- Work required: Repeat exactly, please, the opening lines of the data below, through and including the line where "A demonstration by" sits.

- Input data:
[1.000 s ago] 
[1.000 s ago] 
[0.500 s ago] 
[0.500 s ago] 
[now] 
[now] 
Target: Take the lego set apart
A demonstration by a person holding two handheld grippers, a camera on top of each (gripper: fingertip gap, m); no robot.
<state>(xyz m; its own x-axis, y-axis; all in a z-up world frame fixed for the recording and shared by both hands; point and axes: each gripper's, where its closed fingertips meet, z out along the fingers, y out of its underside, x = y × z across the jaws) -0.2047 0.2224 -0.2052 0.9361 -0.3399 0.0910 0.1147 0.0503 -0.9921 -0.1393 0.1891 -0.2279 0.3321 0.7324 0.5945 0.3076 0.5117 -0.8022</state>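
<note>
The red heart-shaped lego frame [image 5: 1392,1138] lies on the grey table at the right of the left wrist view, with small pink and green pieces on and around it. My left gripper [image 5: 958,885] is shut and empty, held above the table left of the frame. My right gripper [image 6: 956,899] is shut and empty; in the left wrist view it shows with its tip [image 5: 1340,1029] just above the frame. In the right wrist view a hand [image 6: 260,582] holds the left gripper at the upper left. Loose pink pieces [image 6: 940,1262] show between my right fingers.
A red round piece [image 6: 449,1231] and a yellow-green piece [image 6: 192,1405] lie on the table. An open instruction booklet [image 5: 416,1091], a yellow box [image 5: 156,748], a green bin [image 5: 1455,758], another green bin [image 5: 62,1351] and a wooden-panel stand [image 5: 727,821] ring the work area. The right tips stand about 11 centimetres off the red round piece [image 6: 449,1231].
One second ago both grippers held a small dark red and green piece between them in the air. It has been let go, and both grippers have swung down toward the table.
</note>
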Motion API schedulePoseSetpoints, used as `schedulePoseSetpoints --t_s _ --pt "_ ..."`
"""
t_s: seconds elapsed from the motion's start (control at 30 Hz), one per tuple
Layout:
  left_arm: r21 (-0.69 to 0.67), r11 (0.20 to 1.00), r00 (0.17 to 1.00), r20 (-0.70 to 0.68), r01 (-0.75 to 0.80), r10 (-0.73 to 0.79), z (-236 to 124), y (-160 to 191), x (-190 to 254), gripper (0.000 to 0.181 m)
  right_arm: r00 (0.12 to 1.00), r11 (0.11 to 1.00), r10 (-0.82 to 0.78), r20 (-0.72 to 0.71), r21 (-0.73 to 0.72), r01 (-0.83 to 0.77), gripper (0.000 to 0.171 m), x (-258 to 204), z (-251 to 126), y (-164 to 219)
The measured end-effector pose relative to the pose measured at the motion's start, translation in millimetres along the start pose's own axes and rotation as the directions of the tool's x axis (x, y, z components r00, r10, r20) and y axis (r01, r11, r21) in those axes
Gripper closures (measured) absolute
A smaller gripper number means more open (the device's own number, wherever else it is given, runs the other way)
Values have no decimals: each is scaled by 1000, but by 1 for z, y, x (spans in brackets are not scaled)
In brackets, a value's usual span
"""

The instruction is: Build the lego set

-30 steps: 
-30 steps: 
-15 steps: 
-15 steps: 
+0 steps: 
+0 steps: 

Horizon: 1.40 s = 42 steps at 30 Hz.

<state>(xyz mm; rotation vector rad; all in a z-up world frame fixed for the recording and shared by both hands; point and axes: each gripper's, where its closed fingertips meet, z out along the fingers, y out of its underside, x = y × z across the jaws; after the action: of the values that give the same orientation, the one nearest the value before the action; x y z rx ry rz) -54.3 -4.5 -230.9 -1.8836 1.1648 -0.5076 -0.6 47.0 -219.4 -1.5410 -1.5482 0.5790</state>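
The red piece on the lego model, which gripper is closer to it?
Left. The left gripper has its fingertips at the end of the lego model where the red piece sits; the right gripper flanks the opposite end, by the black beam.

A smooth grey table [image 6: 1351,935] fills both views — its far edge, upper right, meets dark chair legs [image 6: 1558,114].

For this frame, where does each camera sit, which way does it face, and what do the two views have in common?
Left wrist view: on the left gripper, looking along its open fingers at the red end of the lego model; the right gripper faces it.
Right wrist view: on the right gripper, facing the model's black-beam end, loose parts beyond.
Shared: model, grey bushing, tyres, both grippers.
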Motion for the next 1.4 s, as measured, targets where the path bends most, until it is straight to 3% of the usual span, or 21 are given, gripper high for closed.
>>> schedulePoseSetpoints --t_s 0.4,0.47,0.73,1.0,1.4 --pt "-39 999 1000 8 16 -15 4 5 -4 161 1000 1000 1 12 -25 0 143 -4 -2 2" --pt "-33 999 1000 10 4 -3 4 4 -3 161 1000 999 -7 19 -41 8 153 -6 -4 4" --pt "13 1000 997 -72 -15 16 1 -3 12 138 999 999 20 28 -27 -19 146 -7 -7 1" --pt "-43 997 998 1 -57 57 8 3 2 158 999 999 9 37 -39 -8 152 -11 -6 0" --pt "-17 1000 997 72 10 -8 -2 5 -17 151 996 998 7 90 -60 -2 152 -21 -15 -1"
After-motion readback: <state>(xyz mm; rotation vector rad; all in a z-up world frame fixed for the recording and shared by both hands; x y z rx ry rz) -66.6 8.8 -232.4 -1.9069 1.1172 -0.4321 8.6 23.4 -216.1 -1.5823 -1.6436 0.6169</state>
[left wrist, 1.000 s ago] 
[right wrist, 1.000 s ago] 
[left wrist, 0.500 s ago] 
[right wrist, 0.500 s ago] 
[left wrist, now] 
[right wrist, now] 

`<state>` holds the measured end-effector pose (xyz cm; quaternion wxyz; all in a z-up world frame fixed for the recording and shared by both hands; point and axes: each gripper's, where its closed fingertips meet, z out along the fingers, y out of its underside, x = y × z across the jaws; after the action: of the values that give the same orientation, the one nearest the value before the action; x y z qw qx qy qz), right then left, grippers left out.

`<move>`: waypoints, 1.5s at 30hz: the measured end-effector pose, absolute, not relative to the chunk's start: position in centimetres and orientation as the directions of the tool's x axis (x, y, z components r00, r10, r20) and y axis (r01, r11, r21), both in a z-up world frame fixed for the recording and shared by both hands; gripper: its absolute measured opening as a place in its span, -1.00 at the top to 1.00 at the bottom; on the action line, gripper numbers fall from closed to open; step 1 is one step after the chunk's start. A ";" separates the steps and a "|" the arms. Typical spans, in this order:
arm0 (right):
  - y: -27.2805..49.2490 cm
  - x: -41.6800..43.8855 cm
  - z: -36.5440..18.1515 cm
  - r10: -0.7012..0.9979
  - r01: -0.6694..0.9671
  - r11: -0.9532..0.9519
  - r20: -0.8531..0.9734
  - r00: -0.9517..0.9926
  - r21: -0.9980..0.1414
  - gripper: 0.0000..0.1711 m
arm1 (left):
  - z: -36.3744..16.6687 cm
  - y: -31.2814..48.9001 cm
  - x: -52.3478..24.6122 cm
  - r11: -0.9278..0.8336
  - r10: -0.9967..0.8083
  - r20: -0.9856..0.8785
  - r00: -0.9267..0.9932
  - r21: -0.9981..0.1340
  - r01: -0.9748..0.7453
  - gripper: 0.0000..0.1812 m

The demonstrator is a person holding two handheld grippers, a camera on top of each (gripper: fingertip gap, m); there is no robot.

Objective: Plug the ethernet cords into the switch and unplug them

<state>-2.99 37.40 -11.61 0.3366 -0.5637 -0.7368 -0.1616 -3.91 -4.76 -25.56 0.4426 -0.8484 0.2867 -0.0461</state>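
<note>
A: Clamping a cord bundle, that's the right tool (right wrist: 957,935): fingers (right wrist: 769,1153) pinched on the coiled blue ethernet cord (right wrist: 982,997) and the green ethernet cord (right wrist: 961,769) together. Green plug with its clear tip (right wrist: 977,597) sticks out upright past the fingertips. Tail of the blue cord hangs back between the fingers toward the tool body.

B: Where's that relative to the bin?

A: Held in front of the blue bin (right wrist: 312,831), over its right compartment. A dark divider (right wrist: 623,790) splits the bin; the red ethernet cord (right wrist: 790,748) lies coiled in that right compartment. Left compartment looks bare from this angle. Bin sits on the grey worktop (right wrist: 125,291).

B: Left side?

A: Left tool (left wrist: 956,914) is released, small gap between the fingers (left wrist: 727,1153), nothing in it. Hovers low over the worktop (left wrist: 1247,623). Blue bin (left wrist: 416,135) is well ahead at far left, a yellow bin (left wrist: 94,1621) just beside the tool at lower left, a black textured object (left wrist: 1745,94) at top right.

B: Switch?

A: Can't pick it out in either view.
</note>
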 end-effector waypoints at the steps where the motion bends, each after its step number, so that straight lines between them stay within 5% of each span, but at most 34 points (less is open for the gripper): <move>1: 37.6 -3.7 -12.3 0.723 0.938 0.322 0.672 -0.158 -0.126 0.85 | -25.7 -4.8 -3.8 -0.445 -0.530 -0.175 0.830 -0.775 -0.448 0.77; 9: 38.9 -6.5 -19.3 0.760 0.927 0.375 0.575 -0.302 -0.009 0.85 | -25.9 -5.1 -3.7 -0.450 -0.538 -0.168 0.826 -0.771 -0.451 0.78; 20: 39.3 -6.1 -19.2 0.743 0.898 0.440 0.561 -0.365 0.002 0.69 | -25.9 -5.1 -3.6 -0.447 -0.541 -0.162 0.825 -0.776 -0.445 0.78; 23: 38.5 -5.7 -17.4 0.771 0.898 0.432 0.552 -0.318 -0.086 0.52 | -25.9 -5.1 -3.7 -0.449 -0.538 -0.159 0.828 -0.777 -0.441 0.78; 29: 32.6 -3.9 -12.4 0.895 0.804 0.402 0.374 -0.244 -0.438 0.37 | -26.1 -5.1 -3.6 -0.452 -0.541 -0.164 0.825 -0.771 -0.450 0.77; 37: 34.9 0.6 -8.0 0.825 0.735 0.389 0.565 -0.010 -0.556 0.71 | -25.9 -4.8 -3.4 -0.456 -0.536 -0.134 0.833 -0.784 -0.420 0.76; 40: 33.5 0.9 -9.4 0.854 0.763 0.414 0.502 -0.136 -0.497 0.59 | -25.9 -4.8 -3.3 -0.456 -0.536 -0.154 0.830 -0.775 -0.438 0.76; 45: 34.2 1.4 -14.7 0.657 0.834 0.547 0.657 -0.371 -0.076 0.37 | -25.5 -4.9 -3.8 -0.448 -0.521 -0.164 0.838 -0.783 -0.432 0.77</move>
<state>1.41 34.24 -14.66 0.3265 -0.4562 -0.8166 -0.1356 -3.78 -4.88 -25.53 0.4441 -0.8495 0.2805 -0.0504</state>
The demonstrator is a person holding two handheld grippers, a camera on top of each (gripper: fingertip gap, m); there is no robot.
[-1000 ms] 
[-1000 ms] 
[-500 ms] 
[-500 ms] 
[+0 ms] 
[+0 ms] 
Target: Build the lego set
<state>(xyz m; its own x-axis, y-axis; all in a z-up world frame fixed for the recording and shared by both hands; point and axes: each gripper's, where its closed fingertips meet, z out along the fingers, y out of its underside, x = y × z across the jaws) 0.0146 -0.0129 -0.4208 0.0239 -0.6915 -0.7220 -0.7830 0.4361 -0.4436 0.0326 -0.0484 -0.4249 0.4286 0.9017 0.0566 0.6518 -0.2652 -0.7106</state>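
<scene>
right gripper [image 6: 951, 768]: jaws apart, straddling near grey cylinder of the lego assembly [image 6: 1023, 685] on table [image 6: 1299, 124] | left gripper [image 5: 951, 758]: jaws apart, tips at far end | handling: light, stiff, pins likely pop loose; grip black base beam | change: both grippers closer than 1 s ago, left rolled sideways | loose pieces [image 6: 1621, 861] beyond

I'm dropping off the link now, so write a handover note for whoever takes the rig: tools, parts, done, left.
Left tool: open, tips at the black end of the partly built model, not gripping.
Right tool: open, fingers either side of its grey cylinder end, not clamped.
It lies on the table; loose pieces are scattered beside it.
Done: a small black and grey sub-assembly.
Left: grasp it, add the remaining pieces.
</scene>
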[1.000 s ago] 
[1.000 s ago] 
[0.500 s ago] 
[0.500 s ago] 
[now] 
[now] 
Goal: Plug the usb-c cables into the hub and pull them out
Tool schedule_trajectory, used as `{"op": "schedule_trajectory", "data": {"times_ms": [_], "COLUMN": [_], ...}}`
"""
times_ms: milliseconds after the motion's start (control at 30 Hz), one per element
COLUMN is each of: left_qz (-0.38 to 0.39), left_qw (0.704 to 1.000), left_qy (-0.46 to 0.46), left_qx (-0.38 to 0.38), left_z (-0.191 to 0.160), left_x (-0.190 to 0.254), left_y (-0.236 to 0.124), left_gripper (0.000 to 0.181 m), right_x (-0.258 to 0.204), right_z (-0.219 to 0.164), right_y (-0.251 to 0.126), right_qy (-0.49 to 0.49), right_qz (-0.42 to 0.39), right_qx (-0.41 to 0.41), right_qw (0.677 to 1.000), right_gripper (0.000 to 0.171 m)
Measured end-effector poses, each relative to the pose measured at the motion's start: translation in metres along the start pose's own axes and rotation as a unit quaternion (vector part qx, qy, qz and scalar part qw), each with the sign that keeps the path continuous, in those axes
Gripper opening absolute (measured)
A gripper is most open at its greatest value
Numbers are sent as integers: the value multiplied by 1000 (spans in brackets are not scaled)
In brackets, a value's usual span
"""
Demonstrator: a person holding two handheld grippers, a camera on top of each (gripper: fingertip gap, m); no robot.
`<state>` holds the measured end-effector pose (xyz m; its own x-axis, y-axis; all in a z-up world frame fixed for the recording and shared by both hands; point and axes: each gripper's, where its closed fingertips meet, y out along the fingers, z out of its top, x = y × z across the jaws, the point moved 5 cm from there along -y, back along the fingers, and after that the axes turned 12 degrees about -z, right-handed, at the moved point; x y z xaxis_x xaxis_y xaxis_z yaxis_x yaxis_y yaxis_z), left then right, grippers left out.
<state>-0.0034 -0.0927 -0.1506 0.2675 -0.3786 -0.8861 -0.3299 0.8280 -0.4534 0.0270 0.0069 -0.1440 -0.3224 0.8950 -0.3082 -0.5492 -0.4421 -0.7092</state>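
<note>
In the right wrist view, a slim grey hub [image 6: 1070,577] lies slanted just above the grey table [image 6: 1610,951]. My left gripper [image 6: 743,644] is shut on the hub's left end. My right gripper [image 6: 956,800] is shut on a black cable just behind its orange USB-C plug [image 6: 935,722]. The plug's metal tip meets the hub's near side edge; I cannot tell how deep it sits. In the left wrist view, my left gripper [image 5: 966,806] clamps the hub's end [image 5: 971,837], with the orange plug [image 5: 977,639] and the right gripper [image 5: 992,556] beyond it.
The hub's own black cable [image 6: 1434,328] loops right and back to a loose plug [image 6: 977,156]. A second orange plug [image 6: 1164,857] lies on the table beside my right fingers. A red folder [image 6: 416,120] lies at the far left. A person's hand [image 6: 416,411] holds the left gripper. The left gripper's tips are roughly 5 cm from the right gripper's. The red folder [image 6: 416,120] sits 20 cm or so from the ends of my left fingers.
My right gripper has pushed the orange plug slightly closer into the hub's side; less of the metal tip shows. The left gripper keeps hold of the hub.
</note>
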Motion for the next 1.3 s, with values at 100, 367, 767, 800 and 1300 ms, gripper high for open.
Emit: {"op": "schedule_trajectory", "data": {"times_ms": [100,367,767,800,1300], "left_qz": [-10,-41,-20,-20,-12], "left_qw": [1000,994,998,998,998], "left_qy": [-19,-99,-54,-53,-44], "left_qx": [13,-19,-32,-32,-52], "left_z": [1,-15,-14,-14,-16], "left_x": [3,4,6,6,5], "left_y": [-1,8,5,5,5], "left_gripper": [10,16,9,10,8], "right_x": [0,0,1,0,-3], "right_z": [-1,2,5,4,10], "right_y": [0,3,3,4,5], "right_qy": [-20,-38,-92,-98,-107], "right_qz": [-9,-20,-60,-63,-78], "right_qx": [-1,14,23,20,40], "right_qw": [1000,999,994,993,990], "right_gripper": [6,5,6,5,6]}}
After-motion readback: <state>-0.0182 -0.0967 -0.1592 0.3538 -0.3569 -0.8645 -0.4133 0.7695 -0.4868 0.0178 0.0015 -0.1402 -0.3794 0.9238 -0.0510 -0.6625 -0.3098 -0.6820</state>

- Written answer:
[1.000 s ago] 
[1.000 s ago] 
[0.500 s ago] 
[0.500 s ago] 
[now] 
[now] 
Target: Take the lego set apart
A demonstration by a person holding two handheld grippers, a camera on top of each (gripper: fingertip gap, m); no robot.

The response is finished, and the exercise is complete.